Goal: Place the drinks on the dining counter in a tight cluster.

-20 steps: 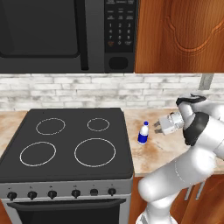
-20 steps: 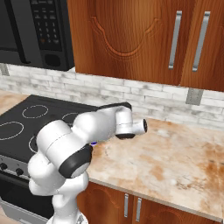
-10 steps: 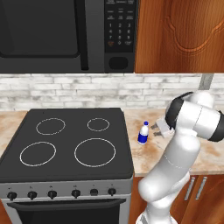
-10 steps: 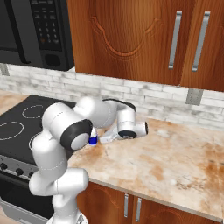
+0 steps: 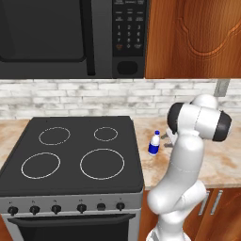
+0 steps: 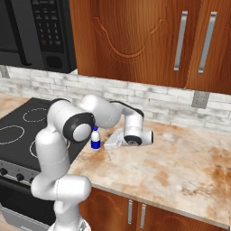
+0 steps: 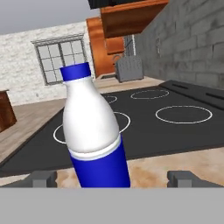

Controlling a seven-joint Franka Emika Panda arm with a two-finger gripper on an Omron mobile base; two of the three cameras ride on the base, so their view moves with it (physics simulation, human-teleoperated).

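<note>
One of the drinks, a small white bottle (image 5: pixel 154 143) with a blue lower band, stands upright on the stone worktop just right of the stove. The right base view shows the bottle (image 6: pixel 95 139) beside my hand. My gripper (image 5: pixel 166 137) lies low and level, pointing at it from the right, open (image 6: pixel 108 145). In the hand view the bottle (image 7: pixel 94 131) looms close, blue-capped, standing between and just beyond the two spread fingertips of the gripper (image 7: pixel 113 177); nothing is gripped. The dining counter is out of view.
The black stove top (image 5: pixel 70 155) lies left of the bottle, under a microwave (image 5: pixel 70 37). A brick backsplash and wooden cabinets (image 6: pixel 135 40) close off the back. The marbled worktop (image 6: pixel 176 167) stretches right of my hand. A grey toaster (image 7: pixel 129 69) stands beyond the stove.
My arm has folded and the hand has dropped toward the worktop, closing in on the bottle from its right. The bottle has stayed put and the jaws have stayed wide.
</note>
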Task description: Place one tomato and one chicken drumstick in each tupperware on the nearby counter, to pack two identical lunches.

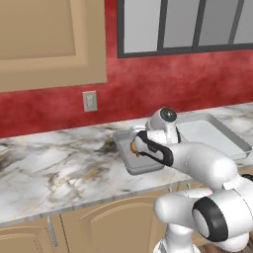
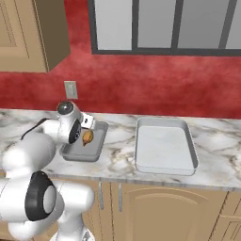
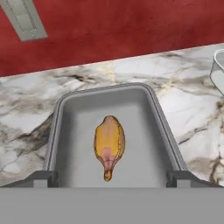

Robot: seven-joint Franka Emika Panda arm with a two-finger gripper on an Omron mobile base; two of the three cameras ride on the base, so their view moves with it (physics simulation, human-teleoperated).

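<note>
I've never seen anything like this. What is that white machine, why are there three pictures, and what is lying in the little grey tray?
The white machine is a robot arm on a base that can drive, in a computer-drawn kitchen. Two pictures come from cameras on the base, behind the arm to its left and right, so they show the same counter from two sides. The third comes from a camera on the arm's hand, looking down past its two fingers. The gripper stands open and holds nothing. Right under it is a small grey tray with one chicken drumstick lying inside. Beside it on the marble counter sits a larger tray, with nothing visible in it. I see no tomato in these pictures.
</note>
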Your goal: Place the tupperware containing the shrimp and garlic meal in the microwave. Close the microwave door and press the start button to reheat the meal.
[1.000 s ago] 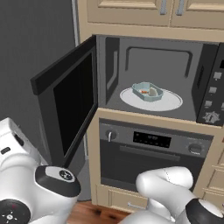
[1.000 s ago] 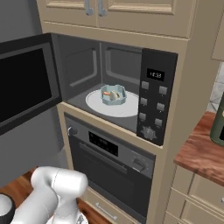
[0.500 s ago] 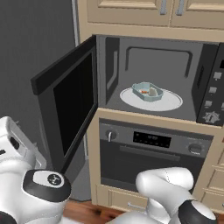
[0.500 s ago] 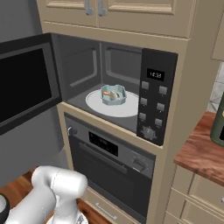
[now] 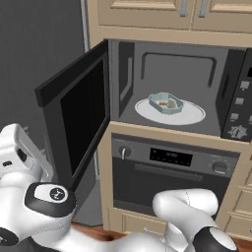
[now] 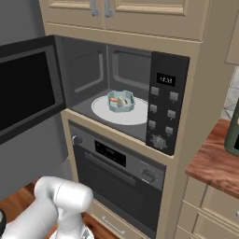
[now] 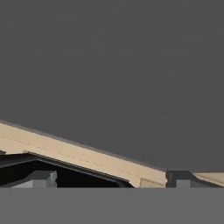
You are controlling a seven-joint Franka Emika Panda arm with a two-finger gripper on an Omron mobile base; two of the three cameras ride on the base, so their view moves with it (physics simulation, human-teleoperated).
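Already loaded: tupperware [image 5: 166,103] w/ shrimp and garlic meal [image 5: 167,103] sits on white turntable plate [image 5: 192,116] inside microwave [image 6: 170,109], roughly centre of cavity, well clear of front lip. Seen from right base cam too, tub [image 6: 121,101] left of button panel [image 6: 163,116]. Microwave door [image 5: 78,115] stands swung out to left of cavity, hinged on that side, inner face toward arm. Gripper [image 7: 111,178] w/ fingers spread wide, nothing between them, aimed at plain grey wall beside cabinet edge, off to door's outer side. Step in hand, by the look of it: shutting door. Best done by getting hand behind free edge of door, on outer face, then pushing in smooth arc toward cavity; flat of fingers, not tips, so no slipping off. Push until flush w/ panel, else start button prob won't count. Watch elbow near oven [image 5: 170,165] below microwave. Keep sweep slow; slam could jolt tub on plate.
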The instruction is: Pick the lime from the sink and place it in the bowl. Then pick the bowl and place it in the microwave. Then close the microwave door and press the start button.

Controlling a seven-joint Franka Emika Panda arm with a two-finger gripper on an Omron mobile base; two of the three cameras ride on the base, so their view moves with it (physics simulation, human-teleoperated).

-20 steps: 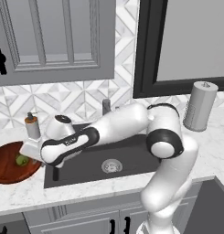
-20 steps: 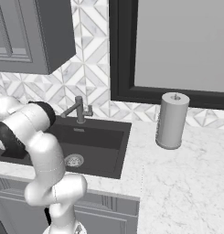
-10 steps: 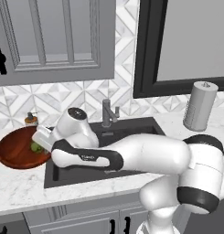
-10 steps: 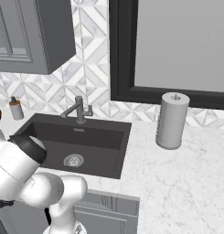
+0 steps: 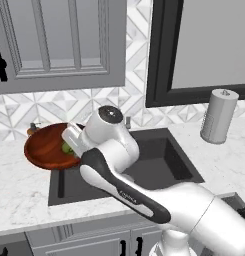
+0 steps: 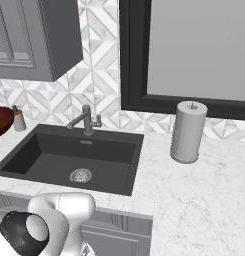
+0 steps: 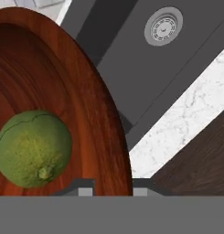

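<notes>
In the bowl [image 7: 54, 87], lime [image 7: 33, 148], end effector [image 7: 113, 188] apparently gripping rim

The lime [image 7: 33, 148] lies in the bowl [image 7: 93, 114] at lower left; the sink [image 7: 186, 50] fills the upper right.

The white arm hid part of the shallow reddish-brown wooden bowl [image 5: 46, 147] and most of the small yellow-green lime [image 5: 67, 148]; the hand's grip could not be determined.
</notes>
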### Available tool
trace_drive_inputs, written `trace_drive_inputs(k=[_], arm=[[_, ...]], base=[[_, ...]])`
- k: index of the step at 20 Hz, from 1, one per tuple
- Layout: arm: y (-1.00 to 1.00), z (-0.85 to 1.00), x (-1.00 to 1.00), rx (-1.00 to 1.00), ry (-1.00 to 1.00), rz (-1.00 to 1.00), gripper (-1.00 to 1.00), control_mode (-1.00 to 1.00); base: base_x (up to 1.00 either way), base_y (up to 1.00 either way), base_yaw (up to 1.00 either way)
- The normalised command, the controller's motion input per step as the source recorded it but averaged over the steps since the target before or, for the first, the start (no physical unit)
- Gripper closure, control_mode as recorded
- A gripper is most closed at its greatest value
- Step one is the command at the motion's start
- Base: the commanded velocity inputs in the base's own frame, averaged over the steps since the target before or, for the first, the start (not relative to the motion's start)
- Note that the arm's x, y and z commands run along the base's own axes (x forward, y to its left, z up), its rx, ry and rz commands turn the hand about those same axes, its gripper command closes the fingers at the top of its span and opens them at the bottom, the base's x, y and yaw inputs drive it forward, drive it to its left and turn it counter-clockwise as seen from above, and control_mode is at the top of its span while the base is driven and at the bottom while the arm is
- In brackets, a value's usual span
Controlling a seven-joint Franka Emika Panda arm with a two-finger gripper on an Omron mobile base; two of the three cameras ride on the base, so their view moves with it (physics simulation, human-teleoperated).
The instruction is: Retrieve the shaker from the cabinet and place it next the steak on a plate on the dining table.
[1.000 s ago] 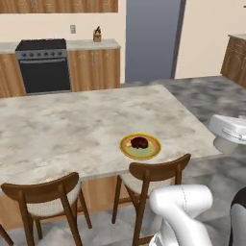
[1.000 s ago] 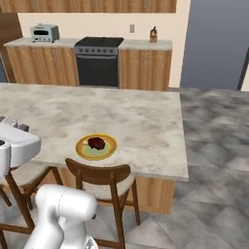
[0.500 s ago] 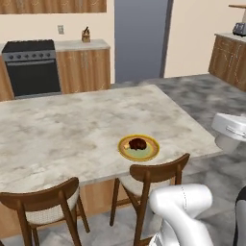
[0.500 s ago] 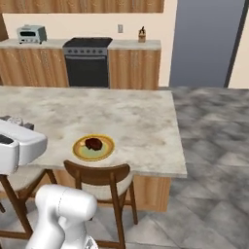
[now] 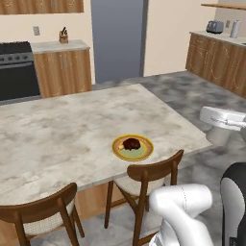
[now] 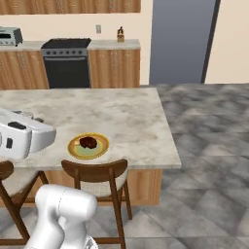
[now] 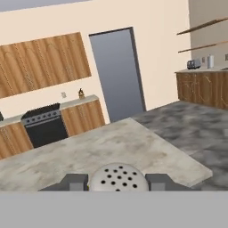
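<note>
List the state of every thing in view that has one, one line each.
shaker: held between the claw's fingertips, perforated cap facing the hand camera.
claw: shut on the shaker, not yet over the plate.
plate: flat on the dining table near its front edge.
steak: lying on the plate.
wall cabinet: doors closed.
two chairs: tucked against the dining table.

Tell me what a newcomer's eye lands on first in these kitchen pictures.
The yellow-rimmed plate with the dark steak on it stands out, sitting on the marbled dining table near the edge where the wooden chairs are tucked. In the hand view, the domed, perforated cap of the shaker sits between the end effector fingers. Beyond the table, the black stove sits among the wooden cupboards.
</note>
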Motion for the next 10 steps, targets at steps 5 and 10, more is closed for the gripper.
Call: trace_drive_inputs(k=[5,10], arm=[[-0.28,-0.45,1.00,0.00,0.00,0.15,1.00,-1.00],[-0.32,-0.45,0.95,-0.13,-0.02,0.36,1.00,-1.00]], base=[[0.00,0.00,0.00],[0.00,0.00,0.00]])
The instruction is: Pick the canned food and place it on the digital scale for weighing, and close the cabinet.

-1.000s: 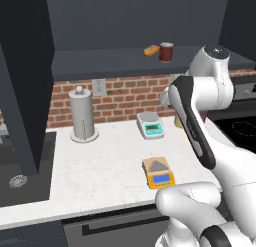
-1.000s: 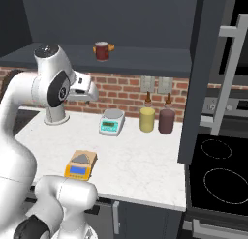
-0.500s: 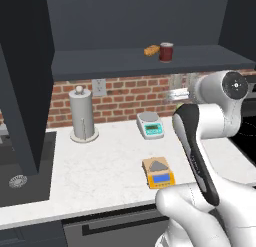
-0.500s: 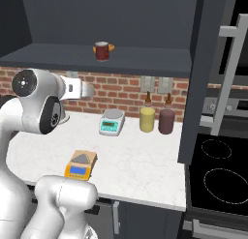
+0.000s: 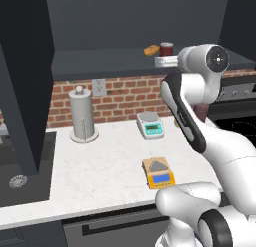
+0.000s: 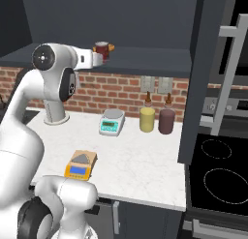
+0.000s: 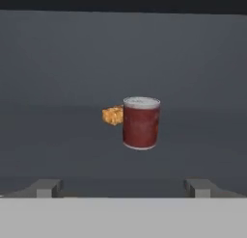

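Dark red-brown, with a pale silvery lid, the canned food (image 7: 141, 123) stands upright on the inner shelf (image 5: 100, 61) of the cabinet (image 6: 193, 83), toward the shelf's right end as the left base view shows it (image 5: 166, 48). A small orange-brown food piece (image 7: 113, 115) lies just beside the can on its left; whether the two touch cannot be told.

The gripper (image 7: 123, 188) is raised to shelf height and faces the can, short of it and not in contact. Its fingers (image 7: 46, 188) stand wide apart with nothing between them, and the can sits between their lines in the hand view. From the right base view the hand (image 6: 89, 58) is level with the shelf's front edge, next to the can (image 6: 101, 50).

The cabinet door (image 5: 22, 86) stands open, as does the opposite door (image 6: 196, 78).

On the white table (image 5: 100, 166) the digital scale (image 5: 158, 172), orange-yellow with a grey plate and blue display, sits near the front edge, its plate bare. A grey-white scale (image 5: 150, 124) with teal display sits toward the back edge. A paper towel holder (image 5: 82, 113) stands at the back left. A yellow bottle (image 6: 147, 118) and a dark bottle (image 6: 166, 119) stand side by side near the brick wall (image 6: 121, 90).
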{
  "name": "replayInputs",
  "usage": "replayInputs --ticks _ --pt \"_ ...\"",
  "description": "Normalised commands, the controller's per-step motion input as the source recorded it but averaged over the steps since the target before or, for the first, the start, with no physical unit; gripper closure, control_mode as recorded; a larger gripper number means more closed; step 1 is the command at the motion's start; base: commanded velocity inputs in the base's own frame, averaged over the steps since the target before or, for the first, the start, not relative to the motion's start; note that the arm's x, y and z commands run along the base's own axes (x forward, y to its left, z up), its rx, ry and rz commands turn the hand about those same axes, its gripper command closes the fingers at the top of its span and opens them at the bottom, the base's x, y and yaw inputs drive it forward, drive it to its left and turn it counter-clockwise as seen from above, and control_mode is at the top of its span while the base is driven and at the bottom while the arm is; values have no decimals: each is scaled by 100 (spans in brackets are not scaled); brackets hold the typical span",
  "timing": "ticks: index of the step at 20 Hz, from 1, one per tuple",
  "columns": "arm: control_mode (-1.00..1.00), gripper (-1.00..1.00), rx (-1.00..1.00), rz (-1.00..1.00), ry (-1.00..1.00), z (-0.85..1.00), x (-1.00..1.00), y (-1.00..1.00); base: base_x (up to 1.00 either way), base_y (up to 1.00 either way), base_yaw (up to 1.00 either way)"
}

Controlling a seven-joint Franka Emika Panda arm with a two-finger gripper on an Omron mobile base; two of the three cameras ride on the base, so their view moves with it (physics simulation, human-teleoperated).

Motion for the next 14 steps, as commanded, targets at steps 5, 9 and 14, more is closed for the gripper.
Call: replayInputs --ticks 5,9,14 --pt "-100 -100 1 -8 1 9 17 -6 0 0 0" --pt "-100 -100 0 -3 0 0 0 0 0 0 0" --pt "-100 -100 0 -1 3 -15 -2 0 0 0 0"
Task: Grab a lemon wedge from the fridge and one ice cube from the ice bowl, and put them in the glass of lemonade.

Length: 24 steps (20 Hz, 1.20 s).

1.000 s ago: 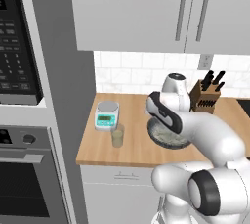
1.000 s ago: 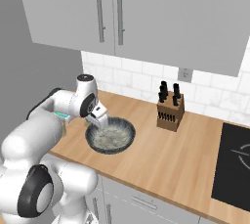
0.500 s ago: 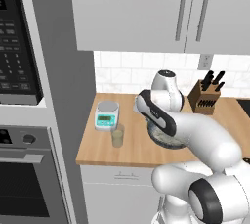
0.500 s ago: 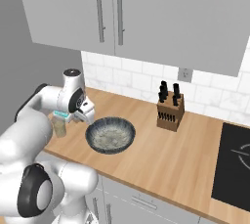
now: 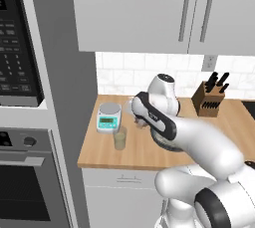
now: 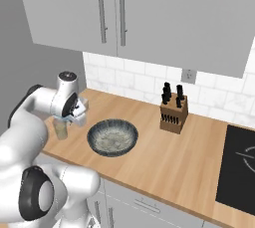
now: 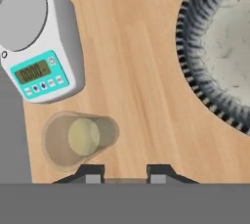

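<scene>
your hand [image 7: 124, 171], fingers narrowly apart on something too small to identify, hovers just beside the glass [image 7: 78, 138], with the bowl [image 7: 222, 52] well apart, presumably for a drop.

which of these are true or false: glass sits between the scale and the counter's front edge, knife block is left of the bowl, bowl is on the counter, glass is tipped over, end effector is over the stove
1. The glass of lemonade stands between the scale and the counter's front edge. True.
2. The knife block is left of the ice bowl. False: it stands to the bowl's right, nearer the wall.
3. The ice bowl rests on the wooden counter. True.
4. The glass is tipped over. False: it stands upright.
5. The end effector is over the stove. False: it hangs over the counter, beside the glass and between scale and bowl.
</scene>
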Motion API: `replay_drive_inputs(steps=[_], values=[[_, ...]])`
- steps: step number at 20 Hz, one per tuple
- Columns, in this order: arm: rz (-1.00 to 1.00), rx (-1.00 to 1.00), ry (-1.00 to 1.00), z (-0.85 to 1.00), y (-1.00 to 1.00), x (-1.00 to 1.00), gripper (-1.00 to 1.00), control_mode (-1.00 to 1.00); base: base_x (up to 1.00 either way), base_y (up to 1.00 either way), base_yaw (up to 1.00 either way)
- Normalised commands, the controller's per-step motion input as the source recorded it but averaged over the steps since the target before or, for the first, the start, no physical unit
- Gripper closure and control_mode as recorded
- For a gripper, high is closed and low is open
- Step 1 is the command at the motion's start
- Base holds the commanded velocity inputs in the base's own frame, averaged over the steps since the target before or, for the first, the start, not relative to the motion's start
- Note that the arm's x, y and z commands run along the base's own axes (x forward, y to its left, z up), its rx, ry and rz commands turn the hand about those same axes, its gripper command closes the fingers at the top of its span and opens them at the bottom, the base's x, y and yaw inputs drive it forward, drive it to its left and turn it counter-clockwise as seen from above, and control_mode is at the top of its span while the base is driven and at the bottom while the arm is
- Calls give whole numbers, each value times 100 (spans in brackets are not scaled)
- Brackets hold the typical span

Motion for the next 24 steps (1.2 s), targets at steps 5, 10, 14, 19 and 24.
replay_drive_inputs(steps=[5,10,14,19,24], values=[[0,13,-3,21,51,0,100,-100,0,0,0],[-1,5,-1,6,40,3,100,-100,0,0,0],[-6,0,-1,-7,19,28,100,-100,0,0,0],[-7,0,0,-13,3,42,100,-100,0,0,0],[-5,0,0,-23,1,16,100,-100,0,0,0]])
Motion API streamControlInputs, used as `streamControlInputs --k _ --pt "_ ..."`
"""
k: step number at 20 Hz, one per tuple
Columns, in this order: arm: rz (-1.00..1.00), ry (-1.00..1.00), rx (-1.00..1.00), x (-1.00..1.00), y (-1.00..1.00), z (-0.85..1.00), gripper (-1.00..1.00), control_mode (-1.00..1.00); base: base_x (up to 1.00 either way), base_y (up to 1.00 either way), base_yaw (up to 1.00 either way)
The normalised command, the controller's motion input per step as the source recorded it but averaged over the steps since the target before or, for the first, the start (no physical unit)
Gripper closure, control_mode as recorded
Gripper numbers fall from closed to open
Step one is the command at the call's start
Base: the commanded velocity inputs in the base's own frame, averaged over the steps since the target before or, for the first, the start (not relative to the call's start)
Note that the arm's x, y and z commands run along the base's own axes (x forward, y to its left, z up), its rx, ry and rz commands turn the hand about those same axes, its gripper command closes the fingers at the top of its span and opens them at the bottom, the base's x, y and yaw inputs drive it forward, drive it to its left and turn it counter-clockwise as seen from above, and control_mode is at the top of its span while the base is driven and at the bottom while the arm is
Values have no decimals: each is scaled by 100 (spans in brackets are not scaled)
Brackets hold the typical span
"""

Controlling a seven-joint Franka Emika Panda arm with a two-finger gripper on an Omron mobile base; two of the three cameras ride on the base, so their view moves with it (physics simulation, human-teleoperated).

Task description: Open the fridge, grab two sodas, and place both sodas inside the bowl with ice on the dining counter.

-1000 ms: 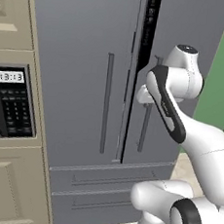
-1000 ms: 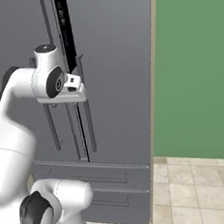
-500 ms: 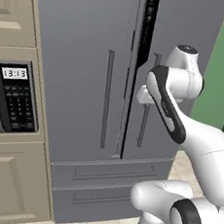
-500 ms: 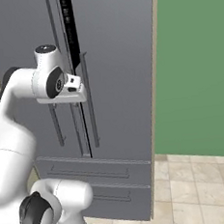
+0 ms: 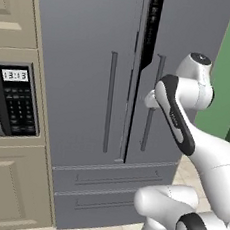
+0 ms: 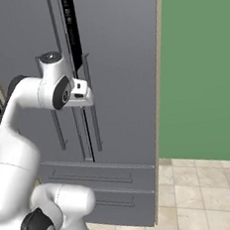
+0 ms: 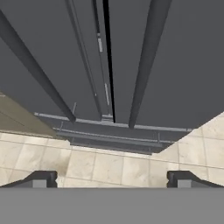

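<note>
Fridge (image 7: 183, 65) handles ahead of spread jaws.

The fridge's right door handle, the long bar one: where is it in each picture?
Left base view: the right door handle stands right of centre, partly behind the white arm.
Right base view: it stands left of centre, just right of the hand.
Hand view: it slants down from the top, right of centre.
Shared landmark: the dark gap between the doors, just left of the handle.
</note>
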Motion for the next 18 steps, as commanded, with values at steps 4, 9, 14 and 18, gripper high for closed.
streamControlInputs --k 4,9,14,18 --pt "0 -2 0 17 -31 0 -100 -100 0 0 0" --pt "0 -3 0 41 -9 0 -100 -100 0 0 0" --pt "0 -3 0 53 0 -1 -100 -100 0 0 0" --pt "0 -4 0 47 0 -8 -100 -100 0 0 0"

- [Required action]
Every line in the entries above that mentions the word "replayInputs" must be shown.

- [Reply to the exercise]
  "name": "replayInputs",
  "usage": "replayInputs --ticks _ --pt \"_ ...\"",
Call: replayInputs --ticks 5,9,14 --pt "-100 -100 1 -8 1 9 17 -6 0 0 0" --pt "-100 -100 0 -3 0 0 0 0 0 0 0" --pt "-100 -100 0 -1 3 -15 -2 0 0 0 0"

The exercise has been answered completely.